▸ **TASK**
The lines from the top of the data down to the line with "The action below" should be repeated exactly, both ends included.

▸ **RECORDED DATA**
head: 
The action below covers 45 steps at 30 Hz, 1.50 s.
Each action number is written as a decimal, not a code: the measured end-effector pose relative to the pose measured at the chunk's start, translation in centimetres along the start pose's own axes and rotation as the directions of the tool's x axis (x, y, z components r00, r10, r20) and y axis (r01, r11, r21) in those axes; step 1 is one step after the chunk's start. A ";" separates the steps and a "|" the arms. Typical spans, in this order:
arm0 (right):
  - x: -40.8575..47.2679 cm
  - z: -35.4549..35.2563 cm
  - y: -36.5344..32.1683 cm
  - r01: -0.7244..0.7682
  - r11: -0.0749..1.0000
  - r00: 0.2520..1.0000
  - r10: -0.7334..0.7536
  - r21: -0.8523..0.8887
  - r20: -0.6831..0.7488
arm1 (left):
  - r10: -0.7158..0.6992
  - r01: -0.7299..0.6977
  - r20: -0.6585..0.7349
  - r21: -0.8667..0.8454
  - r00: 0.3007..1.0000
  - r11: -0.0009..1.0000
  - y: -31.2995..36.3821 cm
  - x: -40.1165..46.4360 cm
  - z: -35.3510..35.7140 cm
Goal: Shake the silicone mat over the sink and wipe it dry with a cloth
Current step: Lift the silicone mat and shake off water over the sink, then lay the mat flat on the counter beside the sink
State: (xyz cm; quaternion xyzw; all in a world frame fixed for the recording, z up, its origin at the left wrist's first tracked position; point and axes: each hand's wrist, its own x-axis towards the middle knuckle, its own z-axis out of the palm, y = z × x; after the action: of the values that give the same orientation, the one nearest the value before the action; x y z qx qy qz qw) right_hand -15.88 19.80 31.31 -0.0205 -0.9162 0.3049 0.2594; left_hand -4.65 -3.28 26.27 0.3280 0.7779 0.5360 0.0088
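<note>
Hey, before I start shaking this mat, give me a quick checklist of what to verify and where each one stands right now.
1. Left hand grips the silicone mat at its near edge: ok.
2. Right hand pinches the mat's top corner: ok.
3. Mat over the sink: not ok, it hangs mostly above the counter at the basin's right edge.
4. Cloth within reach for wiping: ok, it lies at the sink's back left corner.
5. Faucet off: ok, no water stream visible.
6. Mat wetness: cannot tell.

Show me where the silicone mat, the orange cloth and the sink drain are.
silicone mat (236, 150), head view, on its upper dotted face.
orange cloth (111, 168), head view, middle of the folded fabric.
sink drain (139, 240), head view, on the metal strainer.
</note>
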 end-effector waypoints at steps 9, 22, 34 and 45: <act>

▸ **WRITTEN REPLY**
head: 
The action below covers 45 steps at 30 Hz, 1.50 s.

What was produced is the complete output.